Directions for this task:
Write out, unaltered, each line from the top of the records below down to the line where "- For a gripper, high" appears, that line included.

Top of Data for review

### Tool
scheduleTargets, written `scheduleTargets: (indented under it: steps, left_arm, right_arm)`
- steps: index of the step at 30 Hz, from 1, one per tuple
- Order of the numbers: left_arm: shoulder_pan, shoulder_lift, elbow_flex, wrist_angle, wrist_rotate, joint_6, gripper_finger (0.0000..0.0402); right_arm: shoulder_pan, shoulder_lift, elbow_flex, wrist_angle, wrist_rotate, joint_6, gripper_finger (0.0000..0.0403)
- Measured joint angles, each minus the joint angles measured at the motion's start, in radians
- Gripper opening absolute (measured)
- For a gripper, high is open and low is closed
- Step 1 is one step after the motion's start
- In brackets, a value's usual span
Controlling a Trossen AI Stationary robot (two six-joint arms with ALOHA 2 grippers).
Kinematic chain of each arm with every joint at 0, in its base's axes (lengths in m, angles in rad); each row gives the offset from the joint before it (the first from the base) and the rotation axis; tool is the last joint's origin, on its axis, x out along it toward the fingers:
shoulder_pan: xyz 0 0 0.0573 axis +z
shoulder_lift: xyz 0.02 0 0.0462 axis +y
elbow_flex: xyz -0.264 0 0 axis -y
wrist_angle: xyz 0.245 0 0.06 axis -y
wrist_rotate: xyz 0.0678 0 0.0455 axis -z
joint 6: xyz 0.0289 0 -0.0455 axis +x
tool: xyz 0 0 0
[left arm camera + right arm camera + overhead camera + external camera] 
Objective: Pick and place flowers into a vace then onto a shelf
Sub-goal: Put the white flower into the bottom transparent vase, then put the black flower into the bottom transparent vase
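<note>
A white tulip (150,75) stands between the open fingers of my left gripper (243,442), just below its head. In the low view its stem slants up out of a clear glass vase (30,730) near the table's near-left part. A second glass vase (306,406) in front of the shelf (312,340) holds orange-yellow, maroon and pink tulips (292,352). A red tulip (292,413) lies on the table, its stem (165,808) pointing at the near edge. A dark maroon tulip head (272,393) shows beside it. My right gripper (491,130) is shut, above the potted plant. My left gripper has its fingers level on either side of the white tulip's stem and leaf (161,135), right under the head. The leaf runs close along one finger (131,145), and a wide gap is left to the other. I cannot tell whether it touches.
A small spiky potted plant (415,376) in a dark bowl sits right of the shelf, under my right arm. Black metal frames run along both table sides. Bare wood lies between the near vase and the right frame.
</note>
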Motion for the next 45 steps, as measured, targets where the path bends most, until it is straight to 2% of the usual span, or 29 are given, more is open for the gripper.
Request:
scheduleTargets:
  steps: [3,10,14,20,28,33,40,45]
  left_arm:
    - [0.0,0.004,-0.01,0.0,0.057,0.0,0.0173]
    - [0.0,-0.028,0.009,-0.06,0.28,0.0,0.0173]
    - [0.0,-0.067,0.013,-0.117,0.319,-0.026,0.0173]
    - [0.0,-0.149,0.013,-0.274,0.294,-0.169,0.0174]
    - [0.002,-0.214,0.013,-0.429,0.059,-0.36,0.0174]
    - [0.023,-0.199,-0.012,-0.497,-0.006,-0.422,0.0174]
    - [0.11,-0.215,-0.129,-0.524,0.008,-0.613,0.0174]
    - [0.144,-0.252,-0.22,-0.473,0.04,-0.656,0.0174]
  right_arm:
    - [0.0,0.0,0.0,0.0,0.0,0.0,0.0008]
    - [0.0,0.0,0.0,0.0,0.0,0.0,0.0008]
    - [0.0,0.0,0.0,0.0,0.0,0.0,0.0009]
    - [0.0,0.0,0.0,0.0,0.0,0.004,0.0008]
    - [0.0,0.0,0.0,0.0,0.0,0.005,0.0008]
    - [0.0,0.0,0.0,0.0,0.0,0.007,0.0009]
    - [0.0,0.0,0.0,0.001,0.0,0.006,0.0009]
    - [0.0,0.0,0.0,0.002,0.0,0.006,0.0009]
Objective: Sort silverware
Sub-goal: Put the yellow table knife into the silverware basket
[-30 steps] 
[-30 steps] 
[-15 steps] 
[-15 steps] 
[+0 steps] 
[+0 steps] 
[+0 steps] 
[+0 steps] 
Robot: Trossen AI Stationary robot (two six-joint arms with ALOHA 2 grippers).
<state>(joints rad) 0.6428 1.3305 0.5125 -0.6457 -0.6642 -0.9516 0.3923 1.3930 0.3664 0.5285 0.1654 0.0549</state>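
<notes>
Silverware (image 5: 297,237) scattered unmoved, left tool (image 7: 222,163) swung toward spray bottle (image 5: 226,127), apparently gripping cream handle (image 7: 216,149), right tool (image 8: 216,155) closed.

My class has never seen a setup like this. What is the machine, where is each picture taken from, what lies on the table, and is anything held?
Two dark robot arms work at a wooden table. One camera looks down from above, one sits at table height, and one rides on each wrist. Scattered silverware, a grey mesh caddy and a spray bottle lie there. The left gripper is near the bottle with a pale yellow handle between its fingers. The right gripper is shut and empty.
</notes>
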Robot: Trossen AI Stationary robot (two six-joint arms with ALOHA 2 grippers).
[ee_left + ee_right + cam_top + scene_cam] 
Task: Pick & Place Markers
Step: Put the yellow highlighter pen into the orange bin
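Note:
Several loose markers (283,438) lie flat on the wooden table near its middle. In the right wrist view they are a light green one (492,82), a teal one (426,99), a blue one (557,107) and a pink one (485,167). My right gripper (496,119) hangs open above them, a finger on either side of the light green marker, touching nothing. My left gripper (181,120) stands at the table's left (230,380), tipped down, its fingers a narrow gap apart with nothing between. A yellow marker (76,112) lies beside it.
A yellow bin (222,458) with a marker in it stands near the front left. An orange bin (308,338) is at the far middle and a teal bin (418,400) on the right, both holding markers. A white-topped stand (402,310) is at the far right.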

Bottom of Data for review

Response to this exercise:
### Tool
scheduleTargets, written `scheduleTargets: (indented under it: steps, left_arm, right_arm)`
- steps: index of the step at 30 Hz, from 1, one per tuple
- Order of the numbers: left_arm: shoulder_pan, shoulder_lift, elbow_flex, wrist_angle, wrist_rotate, joint_6, gripper_finger (0.0000..0.0402); right_arm: shoulder_pan, shoulder_lift, elbow_flex, wrist_angle, wrist_rotate, joint_6, gripper_finger (0.0000..0.0403)
- Measured joint angles, each minus the joint angles measured at the motion's start, in radians
- Gripper opening absolute (measured)
- For a gripper, high is open and low is closed

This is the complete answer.